Well, Im 12 years old, and tons of crushes, but I never had a "Real" Boyfriend before... But the tips Ill give you are plain and simple, not hard to at all! And hear it is:

1:Be in the right place. It's best to ask someone out in person, so you've got to make sure to be where the guy you have a crush on is. This could be at the mall, the movies, or maybe at the baseball field if he's an athlete. You don't want to look like a stalker, but you do want to be able to talk to him.

2: Make small talk with him. Break the ice by commenting on something he's wearing or saying something about the place or event you're at. Just try to get him to feel comfortable around you.

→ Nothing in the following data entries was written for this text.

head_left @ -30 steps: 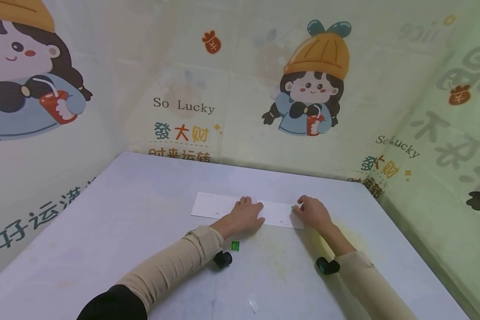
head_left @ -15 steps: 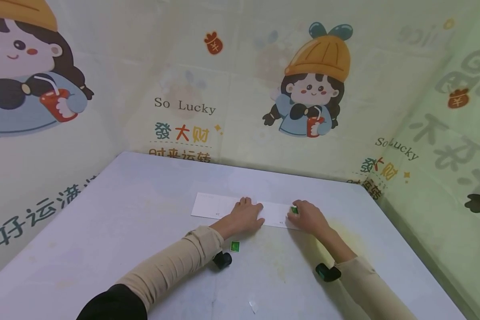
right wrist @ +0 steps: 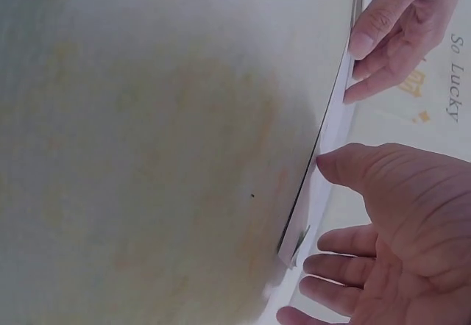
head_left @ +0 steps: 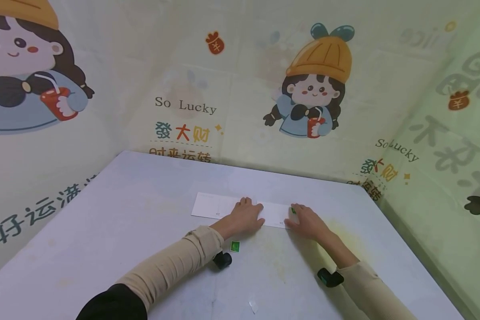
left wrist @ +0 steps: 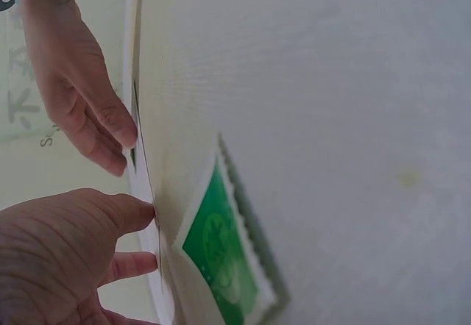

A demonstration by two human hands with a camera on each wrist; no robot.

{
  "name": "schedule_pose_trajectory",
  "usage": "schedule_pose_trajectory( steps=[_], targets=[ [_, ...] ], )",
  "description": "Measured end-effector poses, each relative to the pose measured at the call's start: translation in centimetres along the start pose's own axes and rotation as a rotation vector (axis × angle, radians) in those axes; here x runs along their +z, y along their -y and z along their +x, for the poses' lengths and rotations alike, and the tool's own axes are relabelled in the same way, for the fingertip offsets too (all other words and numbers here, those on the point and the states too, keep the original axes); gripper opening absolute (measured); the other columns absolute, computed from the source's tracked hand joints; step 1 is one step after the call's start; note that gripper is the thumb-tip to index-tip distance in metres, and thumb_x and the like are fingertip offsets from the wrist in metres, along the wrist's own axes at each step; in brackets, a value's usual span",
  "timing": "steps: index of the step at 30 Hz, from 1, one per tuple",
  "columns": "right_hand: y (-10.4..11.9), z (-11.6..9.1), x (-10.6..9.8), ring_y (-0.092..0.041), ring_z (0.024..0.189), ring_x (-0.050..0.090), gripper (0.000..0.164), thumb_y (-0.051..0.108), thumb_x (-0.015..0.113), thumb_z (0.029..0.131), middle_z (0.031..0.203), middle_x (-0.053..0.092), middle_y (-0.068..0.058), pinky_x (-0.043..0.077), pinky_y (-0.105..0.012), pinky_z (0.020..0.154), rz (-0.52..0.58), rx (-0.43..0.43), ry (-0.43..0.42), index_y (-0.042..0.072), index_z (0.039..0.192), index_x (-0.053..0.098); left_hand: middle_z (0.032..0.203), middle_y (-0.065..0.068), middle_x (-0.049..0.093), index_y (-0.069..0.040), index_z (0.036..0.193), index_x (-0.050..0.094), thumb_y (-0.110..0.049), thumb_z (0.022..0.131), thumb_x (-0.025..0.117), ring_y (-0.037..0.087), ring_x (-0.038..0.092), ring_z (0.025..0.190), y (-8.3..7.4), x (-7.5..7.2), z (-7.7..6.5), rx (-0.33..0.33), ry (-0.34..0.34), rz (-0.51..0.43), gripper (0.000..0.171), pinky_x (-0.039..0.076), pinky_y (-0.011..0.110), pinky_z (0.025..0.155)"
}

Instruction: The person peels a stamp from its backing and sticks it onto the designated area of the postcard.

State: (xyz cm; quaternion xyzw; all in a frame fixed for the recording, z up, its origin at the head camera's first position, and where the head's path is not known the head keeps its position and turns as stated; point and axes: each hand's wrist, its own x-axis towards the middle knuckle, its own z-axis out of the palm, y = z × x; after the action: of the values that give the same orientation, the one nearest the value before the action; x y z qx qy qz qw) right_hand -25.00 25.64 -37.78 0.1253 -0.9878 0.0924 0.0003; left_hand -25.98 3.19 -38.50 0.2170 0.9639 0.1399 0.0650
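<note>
A long white sheet of paper (head_left: 210,205) with small printed marks lies across the middle of the table. My left hand (head_left: 242,218) rests on it, fingers spread and straight, thumb at the near edge. Over the paper's right end is my right hand (head_left: 307,221), its thumb at the near edge (right wrist: 321,160) and its other fingers extended. A green stamp (head_left: 294,210) shows partly from under the right fingertips; in the right wrist view this stamp (right wrist: 301,245) sits at the paper's end with one edge raised. A second green stamp (head_left: 234,246) lies on the table near the left wrist.
The white table (head_left: 160,258) runs back to a printed cloth wall (head_left: 244,89). Black wrist cameras (head_left: 222,260) hang beneath both forearms, close over the tabletop. A small clear scrap (head_left: 253,306) lies near the front.
My right hand has moved slightly left and flattened; the stamp it pinched over the paper's right end is now under its extended fingertips. The left hand has stayed in place.
</note>
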Motion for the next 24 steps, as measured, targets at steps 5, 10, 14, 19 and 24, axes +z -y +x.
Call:
schedule_pose_trajectory(
  steps=[5, 10, 14, 19, 24],
  targets=[
    [-0.16, -0.13, 0.11, -0.052, 0.136, 0.044, 0.065, 0.029, 0.065, 0.1, 0.148, 0.045, -0.036, 0.038, -0.062, 0.109, -0.006, 0.0, 0.037, -0.012, 0.146, 0.044, 0.15, 0.021, 0.046, -0.014, 0.151, 0.05, -0.04, 0.104, 0.057, 0.034, 0.039, 0.138, -0.04, 0.03, -0.01, -0.001, 0.005, 0.0, 0.054, 0.033, 0.048, 0.117],
    [-0.23, -0.22, 0.13, -0.052, 0.141, 0.039, 0.064, 0.03, 0.061, 0.103, 0.152, 0.041, -0.036, 0.034, -0.062, 0.112, -0.013, -0.017, 0.07, -0.013, 0.147, 0.042, 0.15, 0.021, 0.045, -0.014, 0.151, 0.05, -0.04, 0.104, 0.057, 0.035, 0.038, 0.139, -0.17, -0.02, -0.11, -0.003, 0.009, -0.005, 0.054, 0.032, 0.048, 0.118],
    [-0.27, -0.27, 0.12, -0.053, 0.142, 0.038, 0.063, 0.03, 0.059, 0.104, 0.152, 0.04, -0.036, 0.033, -0.062, 0.114, -0.012, -0.034, 0.081, -0.013, 0.147, 0.043, 0.149, 0.021, 0.046, -0.014, 0.15, 0.05, -0.04, 0.104, 0.057, 0.035, 0.039, 0.139, -0.21, 0.02, -0.09, -0.004, 0.005, 0.001, 0.054, 0.033, 0.048, 0.118],
    [-0.5, -0.26, 0.2, -0.051, 0.144, 0.035, 0.062, 0.031, 0.054, 0.106, 0.154, 0.037, -0.035, 0.031, -0.063, 0.115, -0.04, -0.047, 0.106, -0.013, 0.148, 0.041, 0.142, 0.021, 0.051, -0.013, 0.148, 0.053, -0.041, 0.104, 0.057, 0.034, 0.044, 0.133, -0.09, 0.24, 0.14, 0.017, -0.025, 0.05, 0.052, 0.038, 0.048, 0.113],
    [-0.69, -0.24, 0.29, -0.05, 0.143, 0.037, 0.057, 0.028, 0.052, 0.107, 0.153, 0.039, -0.035, 0.033, -0.063, 0.113, -0.059, -0.073, 0.1, -0.013, 0.146, 0.043, 0.141, 0.022, 0.052, -0.012, 0.147, 0.053, -0.041, 0.105, 0.055, 0.034, 0.044, 0.131, -0.06, 0.33, 0.2, 0.026, -0.037, 0.071, 0.051, 0.039, 0.048, 0.112]
  ],
)
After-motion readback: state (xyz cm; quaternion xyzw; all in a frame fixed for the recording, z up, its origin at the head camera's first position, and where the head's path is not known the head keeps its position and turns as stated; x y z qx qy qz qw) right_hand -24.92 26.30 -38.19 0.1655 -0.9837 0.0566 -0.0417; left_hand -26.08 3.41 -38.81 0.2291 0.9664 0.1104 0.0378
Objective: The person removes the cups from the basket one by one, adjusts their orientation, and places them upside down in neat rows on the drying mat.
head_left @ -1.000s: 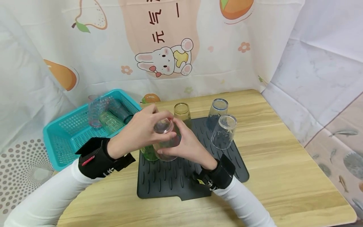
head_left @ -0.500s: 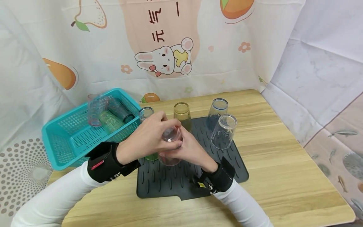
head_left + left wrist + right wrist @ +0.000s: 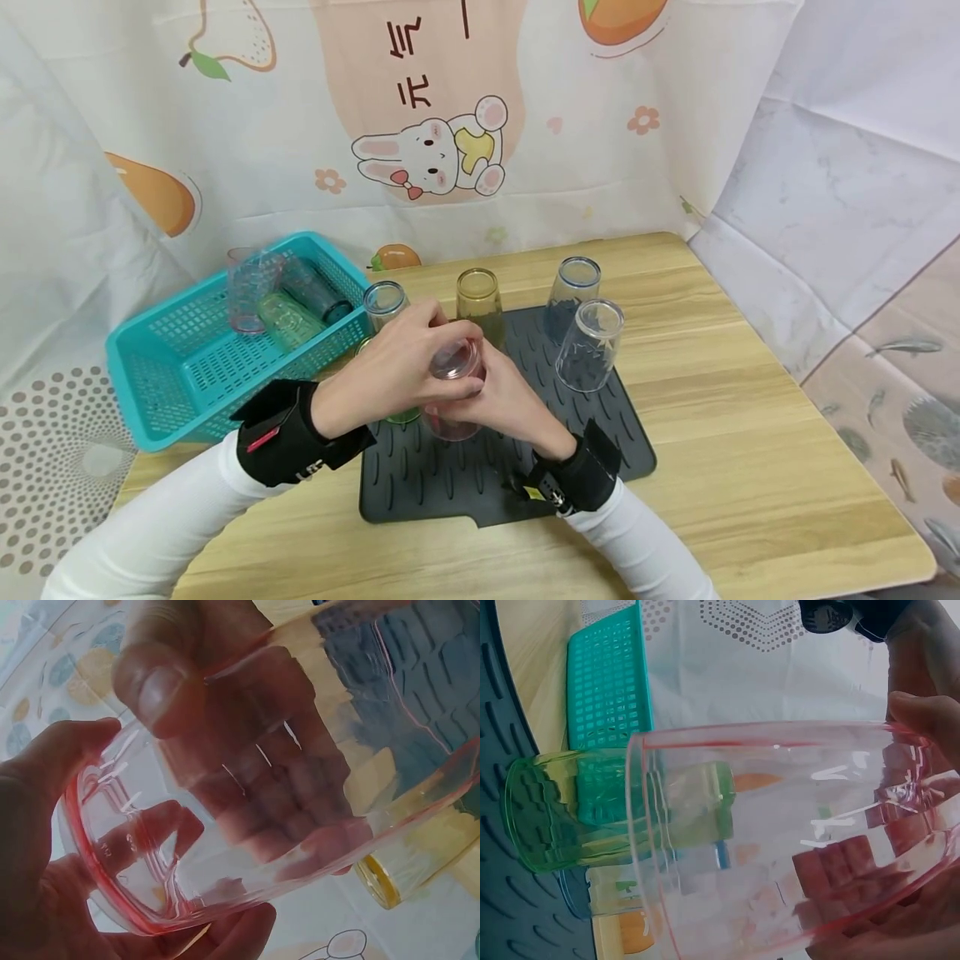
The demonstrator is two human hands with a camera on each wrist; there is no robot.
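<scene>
A clear pink tumbler (image 3: 452,429) is upside down between both hands, its mouth low over the black drying mat (image 3: 442,487). My left hand (image 3: 397,367) grips its base end from above, thumb and fingers curled around it. My right hand (image 3: 517,400) holds it around the side. In the left wrist view the right hand's fingers (image 3: 262,772) show through the tumbler. The right wrist view has the pink rim (image 3: 636,825) overlapping a green tumbler (image 3: 544,817) that stands upside down on the mat. A blue-rimmed tumbler (image 3: 385,300) is just behind the left hand.
An amber tumbler (image 3: 480,304), a blue tumbler (image 3: 572,292) and a clear tumbler (image 3: 591,350) stand upside down toward the back and right of the mat. At left sits a turquoise basket (image 3: 142,408) with several tumblers lying inside. The wooden table (image 3: 750,433) extends right.
Both hands have brought the pink tumbler slightly right and toward the front edge, mostly in the first half second. The blue-rimmed tumbler behind the left hand has come into view.
</scene>
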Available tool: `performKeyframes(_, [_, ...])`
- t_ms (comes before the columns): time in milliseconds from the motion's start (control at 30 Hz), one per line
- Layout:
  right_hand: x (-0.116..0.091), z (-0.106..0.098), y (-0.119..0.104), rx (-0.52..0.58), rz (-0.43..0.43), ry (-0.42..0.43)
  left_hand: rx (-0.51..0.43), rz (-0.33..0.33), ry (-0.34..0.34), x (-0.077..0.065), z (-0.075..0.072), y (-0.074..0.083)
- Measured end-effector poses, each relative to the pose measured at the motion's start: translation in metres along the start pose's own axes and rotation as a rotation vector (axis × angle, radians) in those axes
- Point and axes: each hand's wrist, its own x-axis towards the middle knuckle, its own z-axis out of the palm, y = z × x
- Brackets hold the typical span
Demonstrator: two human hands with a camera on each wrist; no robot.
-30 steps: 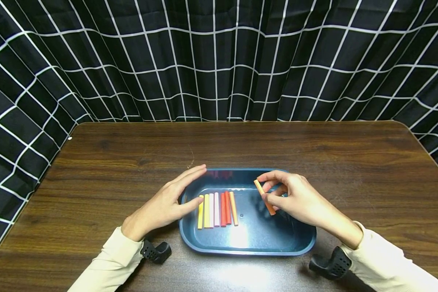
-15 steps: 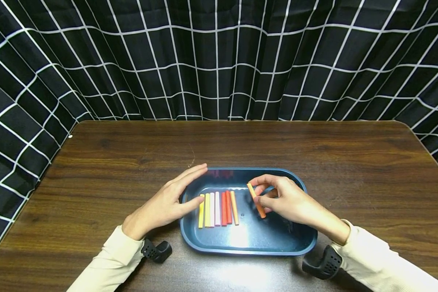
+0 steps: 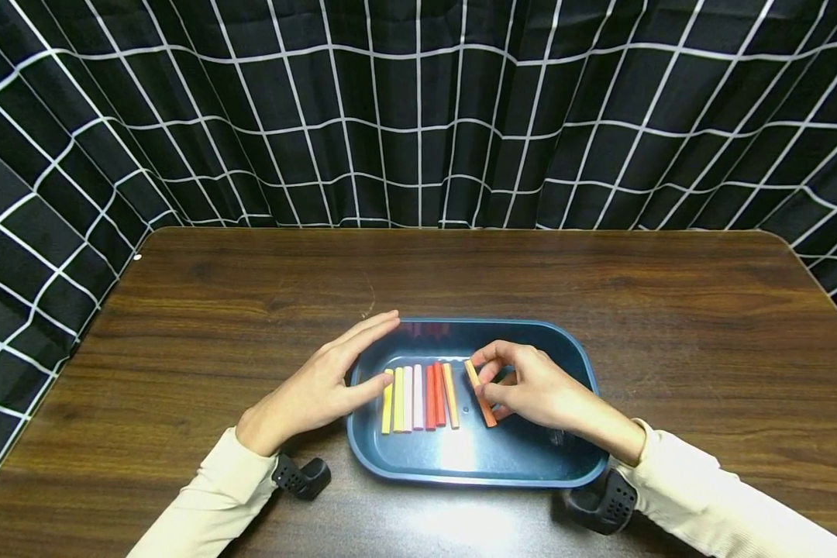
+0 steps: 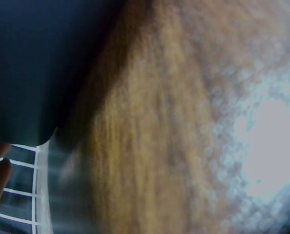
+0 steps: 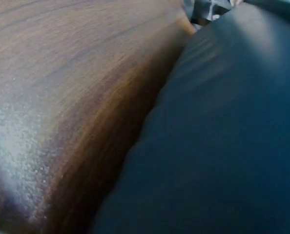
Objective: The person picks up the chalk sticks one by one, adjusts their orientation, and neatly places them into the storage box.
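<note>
My right hand [image 3: 530, 385] pinches an orange chalk stick [image 3: 486, 411] between fingers and thumb, low inside the blue tray [image 3: 474, 480]. The stick slants, its top end leaning left. To its left several chalk sticks lie side by side in a row: yellow ones [image 3: 398, 403], pale pink ones [image 3: 418, 399], red ones [image 3: 430, 399] and a light orange one [image 3: 451, 399] at the right end. My left hand [image 3: 321, 391] rests at the tray's left side with straight fingers along the rim. Its thumb reaches over the leftmost yellow stick, covering part of it.
The tray stands on a brown wood-grain table [image 3: 251, 287] near its front. Behind hangs a black curtain [image 3: 418, 116] with a white grid. Both wrist views mostly show blurred tabletop and the tray's outer wall [image 5: 208, 161]. Light glares off the table's front.
My right hand has moved left with the orange chalk stick, bringing it closer to the row and lower in the picture. My left hand has kept its place at the tray's left side.
</note>
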Motion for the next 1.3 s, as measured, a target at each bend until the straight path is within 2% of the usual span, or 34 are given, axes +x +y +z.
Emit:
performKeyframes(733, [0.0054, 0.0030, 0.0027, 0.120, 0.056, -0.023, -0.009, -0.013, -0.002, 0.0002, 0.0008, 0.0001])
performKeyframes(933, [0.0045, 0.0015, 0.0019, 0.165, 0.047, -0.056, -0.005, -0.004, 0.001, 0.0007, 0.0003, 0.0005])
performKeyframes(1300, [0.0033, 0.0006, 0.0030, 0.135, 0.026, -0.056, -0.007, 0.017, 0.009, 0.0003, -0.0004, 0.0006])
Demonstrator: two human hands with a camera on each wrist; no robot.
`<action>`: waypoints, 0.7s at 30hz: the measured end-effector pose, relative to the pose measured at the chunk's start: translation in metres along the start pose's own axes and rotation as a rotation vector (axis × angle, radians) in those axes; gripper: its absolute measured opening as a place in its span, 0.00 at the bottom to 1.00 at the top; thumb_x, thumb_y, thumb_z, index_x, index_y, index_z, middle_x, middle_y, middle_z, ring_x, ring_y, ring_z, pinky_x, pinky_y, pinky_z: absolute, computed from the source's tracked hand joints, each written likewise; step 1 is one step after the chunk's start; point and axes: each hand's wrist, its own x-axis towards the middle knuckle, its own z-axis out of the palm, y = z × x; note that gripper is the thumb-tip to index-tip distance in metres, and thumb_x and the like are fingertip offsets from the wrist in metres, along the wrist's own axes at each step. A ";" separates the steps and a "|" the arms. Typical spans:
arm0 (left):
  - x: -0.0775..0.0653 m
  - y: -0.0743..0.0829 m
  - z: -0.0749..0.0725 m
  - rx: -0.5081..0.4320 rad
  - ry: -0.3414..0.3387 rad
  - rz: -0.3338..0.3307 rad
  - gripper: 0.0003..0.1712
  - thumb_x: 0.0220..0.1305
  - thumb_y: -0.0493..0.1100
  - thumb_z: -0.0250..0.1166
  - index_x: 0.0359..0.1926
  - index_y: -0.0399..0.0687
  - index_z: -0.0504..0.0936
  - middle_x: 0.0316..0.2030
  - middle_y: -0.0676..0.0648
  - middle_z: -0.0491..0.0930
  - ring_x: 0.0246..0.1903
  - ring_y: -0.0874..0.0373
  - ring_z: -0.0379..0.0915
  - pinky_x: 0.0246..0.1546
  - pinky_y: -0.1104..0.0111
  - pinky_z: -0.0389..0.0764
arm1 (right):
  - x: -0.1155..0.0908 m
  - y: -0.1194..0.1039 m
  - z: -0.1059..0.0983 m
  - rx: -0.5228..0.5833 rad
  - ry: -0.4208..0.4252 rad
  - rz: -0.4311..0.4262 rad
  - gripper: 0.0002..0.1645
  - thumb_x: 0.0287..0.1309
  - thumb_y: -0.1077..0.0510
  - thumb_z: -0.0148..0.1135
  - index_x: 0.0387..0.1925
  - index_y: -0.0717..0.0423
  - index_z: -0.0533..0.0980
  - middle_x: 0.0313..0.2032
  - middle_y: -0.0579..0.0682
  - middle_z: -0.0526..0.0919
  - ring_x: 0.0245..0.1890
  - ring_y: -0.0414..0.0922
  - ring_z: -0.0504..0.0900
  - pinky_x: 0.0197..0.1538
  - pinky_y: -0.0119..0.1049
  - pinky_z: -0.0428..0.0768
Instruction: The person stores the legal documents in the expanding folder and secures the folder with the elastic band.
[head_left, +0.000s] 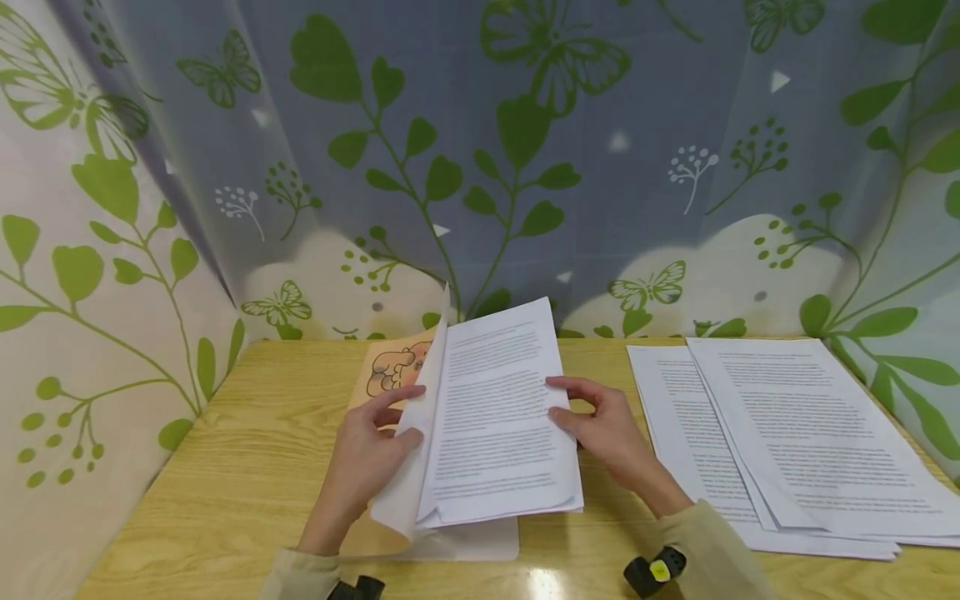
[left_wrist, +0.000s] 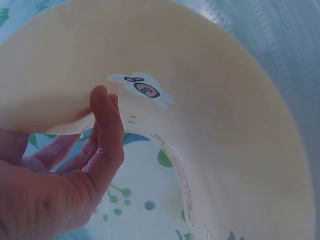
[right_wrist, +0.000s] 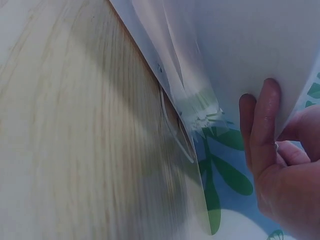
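A cream-orange folder [head_left: 362, 529] with a cartoon animal [head_left: 393, 371] lies partly spread on the table, its pale cover bent upright. My left hand [head_left: 367, 446] grips the edge of that cover between thumb and fingers. In the left wrist view the cover [left_wrist: 215, 65] curves in a wide arch past my left fingers. A stack of printed sheets [head_left: 495, 408] leans tilted against the folder. Its right edge is pinched by my right hand [head_left: 611, 429], thumb in front. From the right wrist, the white back sheet [right_wrist: 240, 45] shows beside my fingers, with clear plastic sleeves [right_wrist: 182, 65] next to it.
Two overlapping piles of printed paper, a front pile [head_left: 817, 425] and one beneath it [head_left: 686, 433], lie to the right on the wooden table [head_left: 247, 467]. A leaf-and-butterfly curtain [head_left: 637, 167] hangs behind the table. A thin pale cord [right_wrist: 172, 130] loops near the table edge.
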 end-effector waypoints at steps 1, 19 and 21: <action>0.000 0.000 0.000 0.004 0.000 0.003 0.30 0.56 0.32 0.64 0.60 0.57 0.84 0.47 0.38 0.84 0.33 0.54 0.80 0.32 0.68 0.79 | 0.000 0.000 0.001 -0.001 -0.001 0.003 0.28 0.65 0.67 0.63 0.67 0.62 0.74 0.60 0.66 0.74 0.37 0.46 0.89 0.35 0.36 0.87; 0.000 0.005 0.000 0.048 0.000 0.036 0.29 0.56 0.31 0.64 0.58 0.57 0.85 0.47 0.40 0.83 0.34 0.53 0.79 0.30 0.68 0.78 | 0.010 -0.002 0.022 -0.003 -0.055 0.013 0.28 0.65 0.67 0.62 0.66 0.60 0.75 0.57 0.64 0.75 0.35 0.47 0.88 0.34 0.38 0.87; 0.001 0.005 0.001 0.052 0.003 0.039 0.29 0.56 0.31 0.64 0.58 0.57 0.85 0.47 0.40 0.84 0.35 0.53 0.79 0.31 0.68 0.78 | 0.011 -0.003 0.025 -0.007 -0.055 0.012 0.28 0.65 0.66 0.62 0.66 0.60 0.75 0.57 0.64 0.75 0.35 0.46 0.88 0.33 0.36 0.86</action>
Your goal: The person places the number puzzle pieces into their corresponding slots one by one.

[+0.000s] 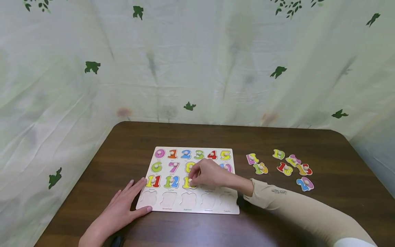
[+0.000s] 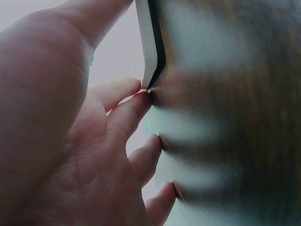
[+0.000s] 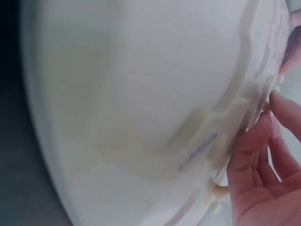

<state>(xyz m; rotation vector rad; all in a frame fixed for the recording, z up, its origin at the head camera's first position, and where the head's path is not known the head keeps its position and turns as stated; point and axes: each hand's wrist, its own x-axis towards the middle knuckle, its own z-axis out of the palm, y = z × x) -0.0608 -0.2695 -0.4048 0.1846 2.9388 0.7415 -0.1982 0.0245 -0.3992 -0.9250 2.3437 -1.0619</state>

3: Make eye contact with him. While the two of you are talking, make eye contact and try to hold it for just a little longer than you normally would--just two or three seconds. If he makes eye contact back, he's probably interested in you. Make sure he's not looking at you because you're doing something weird or because he is the cashier.

4:Commence flirting. This can mean touching him lightly on the arm, for example, or laughing at his jokes. Just be playful and communicate that you're interested. Sometimes you can flirt from afar and entice him to come over to you.

5: Once you find something you both have in common, ask if he'd like to do it together sometime. Do NOT just rush up to him and say the words, or ask a friend to ask him out for you! Guys hate that. It is embarrassing. If you don't succeed in finding something you have in common, you might not really find him that interesting, but if you want to take a chance, just let him know that you'd like to hang out with him again.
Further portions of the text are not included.